# Required work
Copy, exactly and without additions, every line in the records below from the one holding "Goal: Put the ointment" through the one holding "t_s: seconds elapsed", both ends included.

(Stored items)
--- --- ---
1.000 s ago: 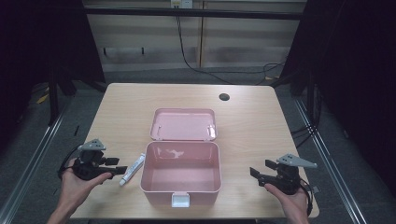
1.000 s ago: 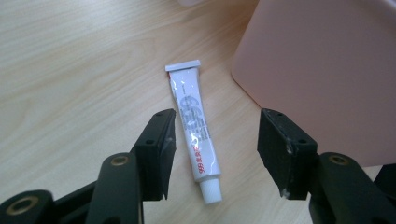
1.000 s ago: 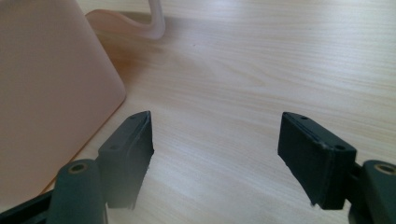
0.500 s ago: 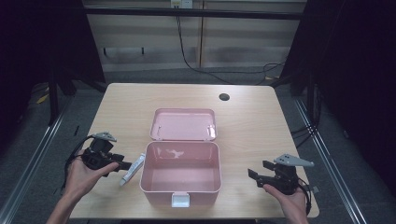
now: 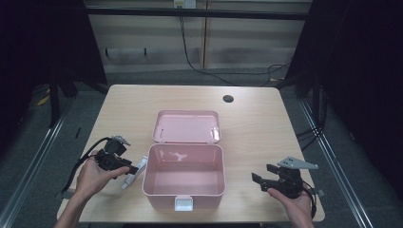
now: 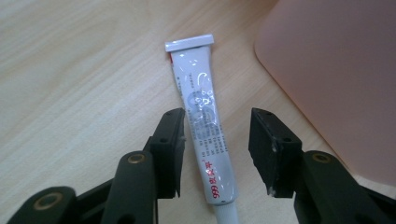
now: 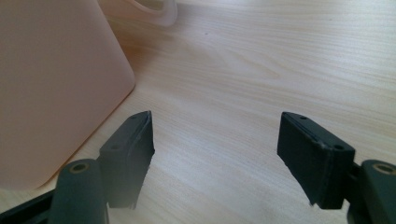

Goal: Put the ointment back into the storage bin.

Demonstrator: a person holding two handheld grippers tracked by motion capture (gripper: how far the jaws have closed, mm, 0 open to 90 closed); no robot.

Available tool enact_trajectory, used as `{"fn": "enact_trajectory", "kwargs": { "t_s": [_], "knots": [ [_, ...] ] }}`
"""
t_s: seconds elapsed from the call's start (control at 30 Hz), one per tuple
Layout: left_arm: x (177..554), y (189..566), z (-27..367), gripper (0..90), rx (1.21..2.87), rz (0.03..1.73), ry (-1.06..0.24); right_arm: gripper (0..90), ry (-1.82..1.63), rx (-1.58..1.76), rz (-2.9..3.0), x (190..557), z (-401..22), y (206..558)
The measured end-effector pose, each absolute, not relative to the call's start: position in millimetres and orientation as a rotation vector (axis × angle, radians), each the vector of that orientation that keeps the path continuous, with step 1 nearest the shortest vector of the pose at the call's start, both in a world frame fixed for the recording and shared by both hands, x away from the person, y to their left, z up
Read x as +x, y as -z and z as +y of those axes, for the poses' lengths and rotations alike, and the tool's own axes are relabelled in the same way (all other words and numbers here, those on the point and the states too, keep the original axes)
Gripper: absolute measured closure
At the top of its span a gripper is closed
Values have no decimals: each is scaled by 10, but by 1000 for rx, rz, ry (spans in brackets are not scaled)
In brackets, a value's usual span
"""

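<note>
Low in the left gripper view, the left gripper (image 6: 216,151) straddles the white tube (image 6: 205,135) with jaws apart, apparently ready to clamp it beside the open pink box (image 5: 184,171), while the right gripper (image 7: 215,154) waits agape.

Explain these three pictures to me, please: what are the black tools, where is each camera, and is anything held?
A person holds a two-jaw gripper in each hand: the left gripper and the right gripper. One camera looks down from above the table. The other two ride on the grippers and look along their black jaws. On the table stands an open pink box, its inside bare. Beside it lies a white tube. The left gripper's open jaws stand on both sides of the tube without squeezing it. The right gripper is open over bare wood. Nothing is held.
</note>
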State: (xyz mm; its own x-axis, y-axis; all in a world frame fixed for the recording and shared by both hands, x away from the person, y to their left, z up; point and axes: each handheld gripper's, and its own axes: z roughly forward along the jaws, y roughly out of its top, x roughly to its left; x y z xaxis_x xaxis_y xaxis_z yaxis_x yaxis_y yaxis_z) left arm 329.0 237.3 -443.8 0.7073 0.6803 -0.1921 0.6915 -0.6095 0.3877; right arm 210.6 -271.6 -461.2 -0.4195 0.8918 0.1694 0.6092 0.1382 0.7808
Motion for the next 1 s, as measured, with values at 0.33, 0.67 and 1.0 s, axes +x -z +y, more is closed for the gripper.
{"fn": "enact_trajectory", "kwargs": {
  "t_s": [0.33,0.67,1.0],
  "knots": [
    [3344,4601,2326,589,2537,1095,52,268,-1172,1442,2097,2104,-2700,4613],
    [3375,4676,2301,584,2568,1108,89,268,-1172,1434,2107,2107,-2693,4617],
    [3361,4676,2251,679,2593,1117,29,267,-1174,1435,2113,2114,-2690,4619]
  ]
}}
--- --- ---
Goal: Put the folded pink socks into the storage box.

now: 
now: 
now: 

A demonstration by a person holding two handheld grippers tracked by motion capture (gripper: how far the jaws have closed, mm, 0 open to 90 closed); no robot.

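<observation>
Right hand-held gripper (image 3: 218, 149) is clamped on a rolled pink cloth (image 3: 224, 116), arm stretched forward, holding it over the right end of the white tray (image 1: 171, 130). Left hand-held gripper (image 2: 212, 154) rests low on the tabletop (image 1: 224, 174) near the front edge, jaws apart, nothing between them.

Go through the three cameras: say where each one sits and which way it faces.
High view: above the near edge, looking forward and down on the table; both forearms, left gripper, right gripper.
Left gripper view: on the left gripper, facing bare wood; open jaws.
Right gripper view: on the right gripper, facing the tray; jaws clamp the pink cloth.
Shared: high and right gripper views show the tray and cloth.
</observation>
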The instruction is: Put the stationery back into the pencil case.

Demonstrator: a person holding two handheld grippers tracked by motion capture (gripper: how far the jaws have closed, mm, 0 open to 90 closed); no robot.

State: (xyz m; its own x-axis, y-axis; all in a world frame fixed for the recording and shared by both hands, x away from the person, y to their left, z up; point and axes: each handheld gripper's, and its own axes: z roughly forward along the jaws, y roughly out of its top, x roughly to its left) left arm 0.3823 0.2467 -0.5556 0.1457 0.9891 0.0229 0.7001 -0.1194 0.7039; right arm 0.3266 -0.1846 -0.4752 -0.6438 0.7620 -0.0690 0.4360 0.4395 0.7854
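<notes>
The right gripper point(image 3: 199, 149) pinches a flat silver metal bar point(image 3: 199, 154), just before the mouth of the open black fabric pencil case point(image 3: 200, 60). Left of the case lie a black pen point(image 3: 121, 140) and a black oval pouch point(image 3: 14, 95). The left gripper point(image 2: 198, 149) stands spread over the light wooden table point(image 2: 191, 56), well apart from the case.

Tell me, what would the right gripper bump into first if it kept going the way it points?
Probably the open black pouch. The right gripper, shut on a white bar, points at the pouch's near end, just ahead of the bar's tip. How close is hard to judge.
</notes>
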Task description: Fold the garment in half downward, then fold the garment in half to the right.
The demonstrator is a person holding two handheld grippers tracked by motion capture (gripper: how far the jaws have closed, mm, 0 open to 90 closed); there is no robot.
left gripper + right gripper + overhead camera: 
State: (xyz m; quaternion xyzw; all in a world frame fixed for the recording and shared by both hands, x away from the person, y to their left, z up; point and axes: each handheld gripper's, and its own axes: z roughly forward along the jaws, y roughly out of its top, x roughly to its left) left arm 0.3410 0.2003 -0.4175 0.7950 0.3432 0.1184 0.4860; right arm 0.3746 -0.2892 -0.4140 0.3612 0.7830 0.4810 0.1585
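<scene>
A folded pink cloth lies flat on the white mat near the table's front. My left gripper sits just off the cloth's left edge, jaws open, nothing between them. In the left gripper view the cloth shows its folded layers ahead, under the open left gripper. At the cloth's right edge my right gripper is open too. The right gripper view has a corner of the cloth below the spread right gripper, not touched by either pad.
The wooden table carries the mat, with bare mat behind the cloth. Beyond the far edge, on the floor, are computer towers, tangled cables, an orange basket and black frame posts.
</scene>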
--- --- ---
# Response
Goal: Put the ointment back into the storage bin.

Demonstrator: a person holding two handheld grippers tracked by motion capture (gripper: how far the jaws have closed, mm, 0 open to 90 closed); no robot.

Available tool enact_trajectory, used as `{"fn": "enact_trajectory", "kwargs": { "t_s": [_], "knots": [ [_, ...] ] }}`
"""
t_s: seconds elapsed from the call's start (control at 30 Hz), one per tuple

Nothing further is needed for this answer.